Could you write out the opening lines of the data, word for word, stopping after the line that contains "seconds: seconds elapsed"?

************

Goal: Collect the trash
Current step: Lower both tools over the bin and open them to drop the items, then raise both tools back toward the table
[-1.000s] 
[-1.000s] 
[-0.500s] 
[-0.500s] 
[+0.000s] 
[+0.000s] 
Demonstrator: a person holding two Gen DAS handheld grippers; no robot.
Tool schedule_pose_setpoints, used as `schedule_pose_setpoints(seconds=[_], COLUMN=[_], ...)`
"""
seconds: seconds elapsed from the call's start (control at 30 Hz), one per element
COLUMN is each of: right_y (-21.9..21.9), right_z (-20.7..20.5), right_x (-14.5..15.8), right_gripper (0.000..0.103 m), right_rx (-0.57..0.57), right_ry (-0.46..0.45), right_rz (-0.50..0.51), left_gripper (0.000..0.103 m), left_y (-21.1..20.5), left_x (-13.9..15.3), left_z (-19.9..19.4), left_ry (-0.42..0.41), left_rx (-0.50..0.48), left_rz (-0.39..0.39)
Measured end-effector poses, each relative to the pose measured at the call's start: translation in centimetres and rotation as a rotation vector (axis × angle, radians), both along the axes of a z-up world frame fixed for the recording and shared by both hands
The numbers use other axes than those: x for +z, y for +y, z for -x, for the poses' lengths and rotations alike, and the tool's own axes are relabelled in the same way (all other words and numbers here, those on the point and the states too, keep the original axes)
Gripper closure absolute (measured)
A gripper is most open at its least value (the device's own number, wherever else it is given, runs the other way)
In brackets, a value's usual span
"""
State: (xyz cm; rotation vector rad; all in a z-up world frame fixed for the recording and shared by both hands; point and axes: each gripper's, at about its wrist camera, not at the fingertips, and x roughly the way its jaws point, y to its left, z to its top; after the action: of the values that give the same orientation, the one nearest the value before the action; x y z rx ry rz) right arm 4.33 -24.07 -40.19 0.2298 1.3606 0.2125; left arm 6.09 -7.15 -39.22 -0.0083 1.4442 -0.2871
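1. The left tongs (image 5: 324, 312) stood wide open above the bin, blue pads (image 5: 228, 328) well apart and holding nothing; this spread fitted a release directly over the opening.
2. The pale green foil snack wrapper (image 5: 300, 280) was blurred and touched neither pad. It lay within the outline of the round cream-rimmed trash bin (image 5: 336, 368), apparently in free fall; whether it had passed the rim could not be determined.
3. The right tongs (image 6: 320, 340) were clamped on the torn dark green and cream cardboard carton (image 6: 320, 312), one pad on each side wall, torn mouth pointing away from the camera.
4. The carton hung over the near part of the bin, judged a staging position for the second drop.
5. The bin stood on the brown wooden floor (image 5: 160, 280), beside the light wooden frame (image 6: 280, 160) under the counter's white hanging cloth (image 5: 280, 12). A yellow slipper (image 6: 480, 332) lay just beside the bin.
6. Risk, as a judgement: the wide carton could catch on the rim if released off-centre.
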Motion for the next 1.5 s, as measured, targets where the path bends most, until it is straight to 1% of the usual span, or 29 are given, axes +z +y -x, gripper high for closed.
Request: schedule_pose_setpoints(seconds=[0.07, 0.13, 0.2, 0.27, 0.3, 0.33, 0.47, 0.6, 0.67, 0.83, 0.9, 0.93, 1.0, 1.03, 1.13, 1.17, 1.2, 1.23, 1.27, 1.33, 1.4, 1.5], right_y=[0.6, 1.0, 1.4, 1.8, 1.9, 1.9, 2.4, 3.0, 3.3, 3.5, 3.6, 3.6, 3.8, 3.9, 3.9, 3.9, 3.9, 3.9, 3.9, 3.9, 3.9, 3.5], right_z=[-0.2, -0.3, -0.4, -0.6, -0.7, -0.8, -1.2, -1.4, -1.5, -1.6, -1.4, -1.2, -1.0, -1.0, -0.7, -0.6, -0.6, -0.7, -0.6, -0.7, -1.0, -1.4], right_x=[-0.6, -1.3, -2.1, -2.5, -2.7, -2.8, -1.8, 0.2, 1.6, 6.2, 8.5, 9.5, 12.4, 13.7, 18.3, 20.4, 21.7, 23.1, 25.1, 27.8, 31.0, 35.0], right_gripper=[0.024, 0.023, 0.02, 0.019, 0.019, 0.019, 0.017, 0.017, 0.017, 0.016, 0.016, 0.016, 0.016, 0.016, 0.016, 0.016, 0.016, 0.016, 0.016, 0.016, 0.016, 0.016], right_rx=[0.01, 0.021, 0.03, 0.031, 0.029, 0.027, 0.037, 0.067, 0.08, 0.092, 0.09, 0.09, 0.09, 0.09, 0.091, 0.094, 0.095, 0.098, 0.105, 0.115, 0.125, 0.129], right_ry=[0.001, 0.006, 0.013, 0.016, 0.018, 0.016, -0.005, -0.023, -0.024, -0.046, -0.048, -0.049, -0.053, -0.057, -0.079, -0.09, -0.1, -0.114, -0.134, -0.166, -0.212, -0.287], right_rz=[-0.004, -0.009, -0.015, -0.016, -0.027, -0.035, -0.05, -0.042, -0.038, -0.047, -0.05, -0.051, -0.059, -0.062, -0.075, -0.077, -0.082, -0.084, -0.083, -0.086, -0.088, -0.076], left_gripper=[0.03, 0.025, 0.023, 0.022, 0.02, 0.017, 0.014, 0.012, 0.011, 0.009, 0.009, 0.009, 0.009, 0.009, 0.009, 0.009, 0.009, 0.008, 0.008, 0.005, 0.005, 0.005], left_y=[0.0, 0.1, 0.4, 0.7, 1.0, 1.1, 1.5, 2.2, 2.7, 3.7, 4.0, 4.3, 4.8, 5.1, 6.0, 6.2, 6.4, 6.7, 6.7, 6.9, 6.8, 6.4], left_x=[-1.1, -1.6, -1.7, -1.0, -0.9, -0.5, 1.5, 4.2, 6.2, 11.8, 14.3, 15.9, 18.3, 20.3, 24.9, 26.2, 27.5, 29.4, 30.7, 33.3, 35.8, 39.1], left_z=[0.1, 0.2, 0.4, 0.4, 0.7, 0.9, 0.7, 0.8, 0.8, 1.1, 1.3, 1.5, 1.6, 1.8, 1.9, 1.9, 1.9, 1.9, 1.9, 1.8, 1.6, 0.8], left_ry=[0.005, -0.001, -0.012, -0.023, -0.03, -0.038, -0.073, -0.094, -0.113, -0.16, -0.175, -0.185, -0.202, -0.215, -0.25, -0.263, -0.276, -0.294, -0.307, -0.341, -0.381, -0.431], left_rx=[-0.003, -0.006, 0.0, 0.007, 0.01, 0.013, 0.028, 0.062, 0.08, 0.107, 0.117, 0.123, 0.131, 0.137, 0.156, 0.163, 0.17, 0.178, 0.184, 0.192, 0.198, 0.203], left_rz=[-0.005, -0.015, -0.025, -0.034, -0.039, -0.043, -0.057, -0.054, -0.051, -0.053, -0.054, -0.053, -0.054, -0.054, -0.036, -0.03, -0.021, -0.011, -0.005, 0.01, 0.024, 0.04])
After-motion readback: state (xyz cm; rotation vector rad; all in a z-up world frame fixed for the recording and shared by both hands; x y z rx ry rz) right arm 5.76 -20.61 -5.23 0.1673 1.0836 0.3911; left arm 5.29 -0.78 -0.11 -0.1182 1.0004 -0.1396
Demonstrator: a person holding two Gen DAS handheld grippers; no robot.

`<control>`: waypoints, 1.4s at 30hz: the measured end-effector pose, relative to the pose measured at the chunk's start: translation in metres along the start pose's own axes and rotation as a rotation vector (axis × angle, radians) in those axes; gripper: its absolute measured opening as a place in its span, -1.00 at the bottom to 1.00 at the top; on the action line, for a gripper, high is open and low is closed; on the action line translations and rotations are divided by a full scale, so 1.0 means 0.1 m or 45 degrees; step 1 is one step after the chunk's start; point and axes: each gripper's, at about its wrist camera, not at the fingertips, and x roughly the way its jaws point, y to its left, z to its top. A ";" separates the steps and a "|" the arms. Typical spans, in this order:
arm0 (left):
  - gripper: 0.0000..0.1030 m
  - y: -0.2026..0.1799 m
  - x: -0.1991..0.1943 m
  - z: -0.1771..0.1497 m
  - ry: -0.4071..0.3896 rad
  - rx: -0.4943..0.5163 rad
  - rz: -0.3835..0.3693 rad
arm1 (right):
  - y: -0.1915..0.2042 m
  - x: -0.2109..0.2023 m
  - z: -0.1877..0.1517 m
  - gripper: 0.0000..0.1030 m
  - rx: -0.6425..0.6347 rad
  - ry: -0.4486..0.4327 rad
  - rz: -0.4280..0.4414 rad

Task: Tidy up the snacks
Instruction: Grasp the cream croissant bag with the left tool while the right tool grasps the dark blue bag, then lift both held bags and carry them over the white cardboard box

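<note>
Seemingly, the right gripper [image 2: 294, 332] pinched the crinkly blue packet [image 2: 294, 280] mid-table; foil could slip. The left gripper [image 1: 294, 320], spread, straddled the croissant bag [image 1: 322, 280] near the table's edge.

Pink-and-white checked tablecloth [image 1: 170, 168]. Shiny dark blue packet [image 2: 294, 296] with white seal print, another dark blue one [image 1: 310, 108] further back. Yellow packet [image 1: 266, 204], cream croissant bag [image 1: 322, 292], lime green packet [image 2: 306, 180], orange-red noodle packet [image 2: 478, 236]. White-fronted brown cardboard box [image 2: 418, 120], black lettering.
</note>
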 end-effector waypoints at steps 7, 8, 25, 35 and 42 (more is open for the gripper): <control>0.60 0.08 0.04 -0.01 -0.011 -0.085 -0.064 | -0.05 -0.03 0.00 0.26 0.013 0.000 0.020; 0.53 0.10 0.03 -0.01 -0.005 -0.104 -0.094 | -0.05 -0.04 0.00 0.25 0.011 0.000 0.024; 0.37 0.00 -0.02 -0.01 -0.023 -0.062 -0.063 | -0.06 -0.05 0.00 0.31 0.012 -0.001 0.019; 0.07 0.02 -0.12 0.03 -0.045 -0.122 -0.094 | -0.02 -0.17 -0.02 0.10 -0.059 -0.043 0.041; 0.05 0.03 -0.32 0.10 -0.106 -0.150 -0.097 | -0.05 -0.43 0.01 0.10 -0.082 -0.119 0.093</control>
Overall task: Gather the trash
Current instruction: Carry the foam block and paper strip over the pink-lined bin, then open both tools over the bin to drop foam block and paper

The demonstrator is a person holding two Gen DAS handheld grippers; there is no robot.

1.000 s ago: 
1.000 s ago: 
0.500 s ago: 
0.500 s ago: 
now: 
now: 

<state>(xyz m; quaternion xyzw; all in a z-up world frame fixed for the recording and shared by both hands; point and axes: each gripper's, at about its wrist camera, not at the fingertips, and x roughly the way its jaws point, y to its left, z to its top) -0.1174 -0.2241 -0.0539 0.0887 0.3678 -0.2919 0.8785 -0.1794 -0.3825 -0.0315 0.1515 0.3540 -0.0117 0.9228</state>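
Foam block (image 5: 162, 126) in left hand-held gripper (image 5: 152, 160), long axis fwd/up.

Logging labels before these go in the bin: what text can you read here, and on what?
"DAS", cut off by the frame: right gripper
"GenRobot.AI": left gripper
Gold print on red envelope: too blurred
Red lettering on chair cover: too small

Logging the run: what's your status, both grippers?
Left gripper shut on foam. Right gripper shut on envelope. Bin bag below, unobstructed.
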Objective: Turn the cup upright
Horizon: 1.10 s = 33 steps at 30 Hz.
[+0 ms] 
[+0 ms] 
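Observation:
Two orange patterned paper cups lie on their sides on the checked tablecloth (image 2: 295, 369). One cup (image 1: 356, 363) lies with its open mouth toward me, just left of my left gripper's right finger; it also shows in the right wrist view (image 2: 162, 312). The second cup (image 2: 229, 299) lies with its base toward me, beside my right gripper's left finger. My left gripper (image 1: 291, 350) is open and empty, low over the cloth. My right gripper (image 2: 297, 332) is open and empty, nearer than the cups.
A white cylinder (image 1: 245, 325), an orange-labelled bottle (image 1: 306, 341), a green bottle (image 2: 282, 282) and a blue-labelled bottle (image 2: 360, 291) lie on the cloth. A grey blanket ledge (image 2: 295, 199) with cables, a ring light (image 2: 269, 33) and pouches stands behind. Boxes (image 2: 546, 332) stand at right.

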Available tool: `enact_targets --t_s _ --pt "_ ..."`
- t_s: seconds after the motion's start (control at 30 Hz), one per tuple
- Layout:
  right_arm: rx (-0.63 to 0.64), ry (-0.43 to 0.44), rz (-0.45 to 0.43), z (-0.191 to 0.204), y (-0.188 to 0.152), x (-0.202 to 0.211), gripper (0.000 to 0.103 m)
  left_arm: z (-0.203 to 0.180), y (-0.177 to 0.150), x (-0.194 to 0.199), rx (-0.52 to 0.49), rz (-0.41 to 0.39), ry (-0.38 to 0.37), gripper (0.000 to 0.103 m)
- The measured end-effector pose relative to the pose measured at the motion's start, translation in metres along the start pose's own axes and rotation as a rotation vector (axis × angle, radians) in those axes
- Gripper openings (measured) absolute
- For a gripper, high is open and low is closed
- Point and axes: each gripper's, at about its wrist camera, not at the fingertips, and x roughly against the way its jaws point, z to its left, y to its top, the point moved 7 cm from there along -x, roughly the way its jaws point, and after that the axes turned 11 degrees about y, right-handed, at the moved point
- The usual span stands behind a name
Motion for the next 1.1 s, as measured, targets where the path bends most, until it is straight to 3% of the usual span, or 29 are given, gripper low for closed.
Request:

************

## Final answer
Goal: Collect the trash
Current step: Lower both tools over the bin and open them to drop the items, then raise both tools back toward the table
[-1.000s] 
[-1.000s] 
[-0.500s] 
[-0.500s] 
[+0.000s] 
[+0.000s] 
Demonstrator: a person holding two Gen DAS handheld grippers; no robot.
Tool schedule_pose_setpoints, used as `schedule_pose_setpoints(seconds=[_], COLUMN=[_], ...)`
"""
seconds: seconds elapsed from the call's start (control at 30 Hz), one per element

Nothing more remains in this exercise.